Ci troviamo di fronte a riflessioni ontologiche filo-buddiste di PROTOBODHISATTVA – senza dimenticare una punta di ironia, senza prendersi davvero sul serio – o a tematiche sulle forze universali di Calabi Yau, un pezzo che rimanda a spazi infiniti e infinite vite, forse addirittura fuori dal tempo e dallo spazio, effetto che viene ricreato anche in musica con melodie elettroniche aperte, ben costruite grazie alla sovrapposizione di voci e suoni nella seconda parte. Il musicista porta poi avanti la tematica universale (che in fondo rimanda alla San Lorenzo di Glamour) anche in Ultimo Mondo e in una Finirà che, col suono simil-handpan, si aggrappa al minimalismo musicale onirico. Il singolo Non finirà, invece, fa uno scatto musicale buttandosi nel pop funky anni ’80 sulla scia revivalistica à la Bruno Mars, ma le considerazioni restano di tipo teorico, sulla storia, sulla filosofia. Questo non deve far pensare che venga abbandonata la sfera intimista, psicologica, come se di fronte a questo Universo chi racconta si sentisse piccolo e, appunto, inadeguato. Nella già citata Calabi Yau viene espresso il senso di disarmonia nei confronti di se stessi: «io non voglio più guardare, dentro di me non c’è niente di niente». L’intimismo emerge anche nelle un po’ sciape Una cosa stupida e Aurora, o nell’ansiolitica Il posto più freddo, la canzone forse più riuscita dell’album, che delinea il profilo psicologico di un esile mito inadatto alla vita che si deve accontentare di sporadici e fulminei accenni di serenità. In ultimo, il motivo sentimentale, che ne I Cani è stato spesso un tema tangenziale, entra qui addirittura nel titolo della traccia d’apertura Questo nostro grande amore, che parla d’amore (capito? D’amore!) ma posto in una composizione di crudi termini economici – lasciando intravedere quasi una vena ludica – che ha un ritornello efficace, orecchiabile ed estremamente pop.

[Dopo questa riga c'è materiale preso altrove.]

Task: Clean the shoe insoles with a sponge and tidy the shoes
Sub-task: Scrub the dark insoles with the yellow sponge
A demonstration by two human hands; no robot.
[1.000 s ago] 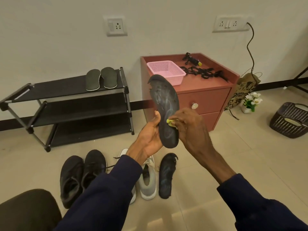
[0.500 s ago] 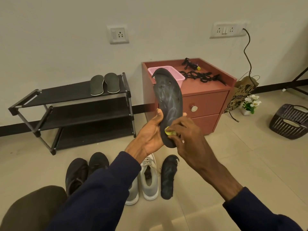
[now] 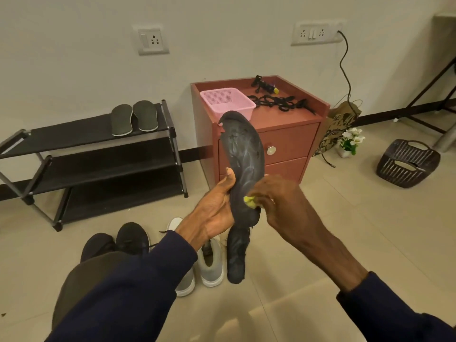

Vero è che, in questo disco, viene lasciata un attimo in disparte l’effettiva peculiarità de I Cani: la capacità d’analisi di una situazione reale e la sensibilità visiva di saperla raccontare, anche con leggero sarcasmo. Aurora descrive istantanee forse meno lucide a livello di immagini, materializzate in poche tracce, come nell’amara Baby Soldato. Ci vengono sì presentate le contraddizioni umane e la mancanza di accordo col mondo, ma cambia il modo di farlo: si attenua l’immediatezza testuale, l’atteggiamento di sfida e l’irrequietezza che piacciono tanto ai giovani, in favore di spazi aperti ed eterei – sostenuti da un’elettronica che tenta in ogni modo di uscirne matura e solida – quasi che Contessa ci creda davvero nel fatto che esista una speranza (capito? Una speranza!). La sua musica, probabilmente, sta seguendo la sua età, il suo sentire, le sue esperienze di vita, e Aurora sembra rappresentare un buon disco, ma di transizione, in cui il musicista ricerca qualcosa di nuovo per se stesso senza però averlo trovato del tutto.